## WORK REQUEST
The line holding "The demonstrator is" is the last one to output; start at the first line of the data, keep every line in between exactly, and leave out pictures.

## GIVEN MATERIAL
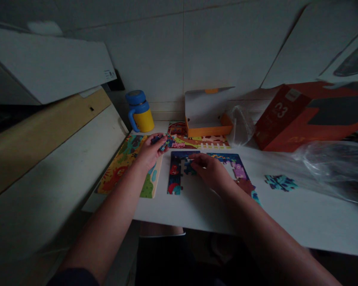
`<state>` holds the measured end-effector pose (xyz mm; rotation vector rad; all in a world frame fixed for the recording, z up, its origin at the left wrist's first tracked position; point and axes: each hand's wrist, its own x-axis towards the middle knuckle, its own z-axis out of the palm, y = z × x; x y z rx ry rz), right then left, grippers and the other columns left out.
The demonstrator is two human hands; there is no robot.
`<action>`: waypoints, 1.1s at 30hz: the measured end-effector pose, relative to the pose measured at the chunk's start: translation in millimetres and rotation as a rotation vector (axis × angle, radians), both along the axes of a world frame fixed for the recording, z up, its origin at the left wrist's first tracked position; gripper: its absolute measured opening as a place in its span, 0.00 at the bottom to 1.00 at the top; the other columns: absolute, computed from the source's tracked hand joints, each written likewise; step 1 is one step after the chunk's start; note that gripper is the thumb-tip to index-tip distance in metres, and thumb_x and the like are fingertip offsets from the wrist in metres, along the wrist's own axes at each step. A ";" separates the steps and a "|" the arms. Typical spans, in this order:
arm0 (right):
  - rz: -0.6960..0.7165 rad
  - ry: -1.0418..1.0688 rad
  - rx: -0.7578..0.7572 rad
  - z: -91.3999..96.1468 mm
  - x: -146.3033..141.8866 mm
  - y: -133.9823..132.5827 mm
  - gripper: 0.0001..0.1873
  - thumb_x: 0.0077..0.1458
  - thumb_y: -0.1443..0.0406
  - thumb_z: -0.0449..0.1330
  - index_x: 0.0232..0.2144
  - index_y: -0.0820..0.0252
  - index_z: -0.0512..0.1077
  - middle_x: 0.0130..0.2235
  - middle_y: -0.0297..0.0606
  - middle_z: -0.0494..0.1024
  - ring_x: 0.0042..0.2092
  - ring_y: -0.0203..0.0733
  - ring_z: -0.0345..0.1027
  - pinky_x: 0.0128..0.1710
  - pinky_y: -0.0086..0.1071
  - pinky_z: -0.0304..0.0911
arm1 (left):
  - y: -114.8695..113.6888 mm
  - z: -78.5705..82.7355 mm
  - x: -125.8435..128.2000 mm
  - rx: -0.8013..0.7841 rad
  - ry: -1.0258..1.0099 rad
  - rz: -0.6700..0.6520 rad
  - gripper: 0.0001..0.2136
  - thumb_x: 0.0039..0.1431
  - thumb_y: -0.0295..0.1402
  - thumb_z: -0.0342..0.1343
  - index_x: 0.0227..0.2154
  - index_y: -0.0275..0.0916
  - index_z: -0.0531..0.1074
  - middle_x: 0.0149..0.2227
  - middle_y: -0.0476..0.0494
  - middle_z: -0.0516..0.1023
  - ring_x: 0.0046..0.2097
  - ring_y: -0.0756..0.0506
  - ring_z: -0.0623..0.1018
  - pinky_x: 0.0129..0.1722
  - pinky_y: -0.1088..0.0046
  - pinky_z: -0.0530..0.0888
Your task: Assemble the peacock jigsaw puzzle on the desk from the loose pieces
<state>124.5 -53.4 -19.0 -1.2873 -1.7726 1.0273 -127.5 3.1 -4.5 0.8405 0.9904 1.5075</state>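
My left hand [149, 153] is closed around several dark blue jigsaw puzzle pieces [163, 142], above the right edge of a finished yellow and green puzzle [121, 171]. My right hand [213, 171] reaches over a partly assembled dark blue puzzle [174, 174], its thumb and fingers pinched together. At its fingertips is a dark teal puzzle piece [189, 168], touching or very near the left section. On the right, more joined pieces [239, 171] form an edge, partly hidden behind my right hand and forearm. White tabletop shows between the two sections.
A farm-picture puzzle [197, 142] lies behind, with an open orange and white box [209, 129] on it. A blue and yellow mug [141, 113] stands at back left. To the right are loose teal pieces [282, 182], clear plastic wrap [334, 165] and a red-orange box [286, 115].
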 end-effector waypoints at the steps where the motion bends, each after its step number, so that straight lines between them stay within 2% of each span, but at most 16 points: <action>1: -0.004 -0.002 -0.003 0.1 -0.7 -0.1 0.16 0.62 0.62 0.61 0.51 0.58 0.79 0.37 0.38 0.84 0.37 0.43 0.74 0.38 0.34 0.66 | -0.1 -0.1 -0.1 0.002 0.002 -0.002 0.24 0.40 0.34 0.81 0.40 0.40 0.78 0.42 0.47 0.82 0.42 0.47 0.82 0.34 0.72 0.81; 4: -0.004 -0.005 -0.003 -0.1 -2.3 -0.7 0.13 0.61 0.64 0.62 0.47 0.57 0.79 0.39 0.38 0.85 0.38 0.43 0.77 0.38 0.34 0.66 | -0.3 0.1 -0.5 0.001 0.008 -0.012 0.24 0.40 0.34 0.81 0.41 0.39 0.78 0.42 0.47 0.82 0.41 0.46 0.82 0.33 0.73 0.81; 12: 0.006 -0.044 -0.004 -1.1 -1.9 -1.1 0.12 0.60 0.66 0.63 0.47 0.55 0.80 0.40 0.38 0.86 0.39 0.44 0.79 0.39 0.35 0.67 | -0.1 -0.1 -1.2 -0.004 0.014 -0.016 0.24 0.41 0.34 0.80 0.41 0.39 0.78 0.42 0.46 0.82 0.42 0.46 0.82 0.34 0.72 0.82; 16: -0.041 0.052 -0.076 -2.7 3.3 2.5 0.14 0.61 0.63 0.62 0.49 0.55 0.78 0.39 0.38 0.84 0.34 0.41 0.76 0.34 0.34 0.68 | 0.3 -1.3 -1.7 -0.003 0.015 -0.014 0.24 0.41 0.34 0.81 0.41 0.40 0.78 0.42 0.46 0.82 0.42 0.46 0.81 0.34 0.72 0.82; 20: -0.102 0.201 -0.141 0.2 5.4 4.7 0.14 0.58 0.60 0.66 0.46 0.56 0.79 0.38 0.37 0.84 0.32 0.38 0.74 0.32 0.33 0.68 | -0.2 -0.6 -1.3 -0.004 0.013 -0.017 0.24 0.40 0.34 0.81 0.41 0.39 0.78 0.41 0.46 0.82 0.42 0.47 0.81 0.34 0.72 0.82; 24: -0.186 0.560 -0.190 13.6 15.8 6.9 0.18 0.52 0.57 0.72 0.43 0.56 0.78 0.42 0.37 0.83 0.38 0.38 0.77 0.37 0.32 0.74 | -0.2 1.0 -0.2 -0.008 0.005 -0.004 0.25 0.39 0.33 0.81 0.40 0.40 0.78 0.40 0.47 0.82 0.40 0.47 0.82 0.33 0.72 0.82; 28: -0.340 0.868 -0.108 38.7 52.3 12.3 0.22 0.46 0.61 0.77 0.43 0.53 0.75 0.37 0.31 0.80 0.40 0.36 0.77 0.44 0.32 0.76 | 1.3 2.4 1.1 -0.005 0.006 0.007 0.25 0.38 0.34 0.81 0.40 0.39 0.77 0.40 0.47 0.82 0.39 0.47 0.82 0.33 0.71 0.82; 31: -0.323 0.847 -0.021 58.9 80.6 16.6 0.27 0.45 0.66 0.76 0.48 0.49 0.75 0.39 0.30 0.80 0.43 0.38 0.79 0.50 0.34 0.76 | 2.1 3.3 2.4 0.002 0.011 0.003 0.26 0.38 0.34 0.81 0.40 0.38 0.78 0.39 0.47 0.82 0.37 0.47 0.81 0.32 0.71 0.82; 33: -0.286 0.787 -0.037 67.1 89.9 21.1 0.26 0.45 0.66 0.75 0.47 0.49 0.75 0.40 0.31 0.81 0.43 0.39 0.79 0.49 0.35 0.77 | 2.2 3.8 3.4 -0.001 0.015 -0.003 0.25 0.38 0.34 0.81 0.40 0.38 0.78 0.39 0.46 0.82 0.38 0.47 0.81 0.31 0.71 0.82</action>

## EXERCISE ANSWER
`<state>` holds the measured end-effector pose (xyz mm; rotation vector rad; all in a world frame fixed for the recording, z up, its origin at the left wrist's first tracked position; point and axes: each hand's wrist, its own x-axis towards the middle knuckle, its own z-axis out of the palm, y = z × x; x y z rx ry rz), right then left, grippers and the other columns left out.
The demonstrator is two human hands; there is no robot.

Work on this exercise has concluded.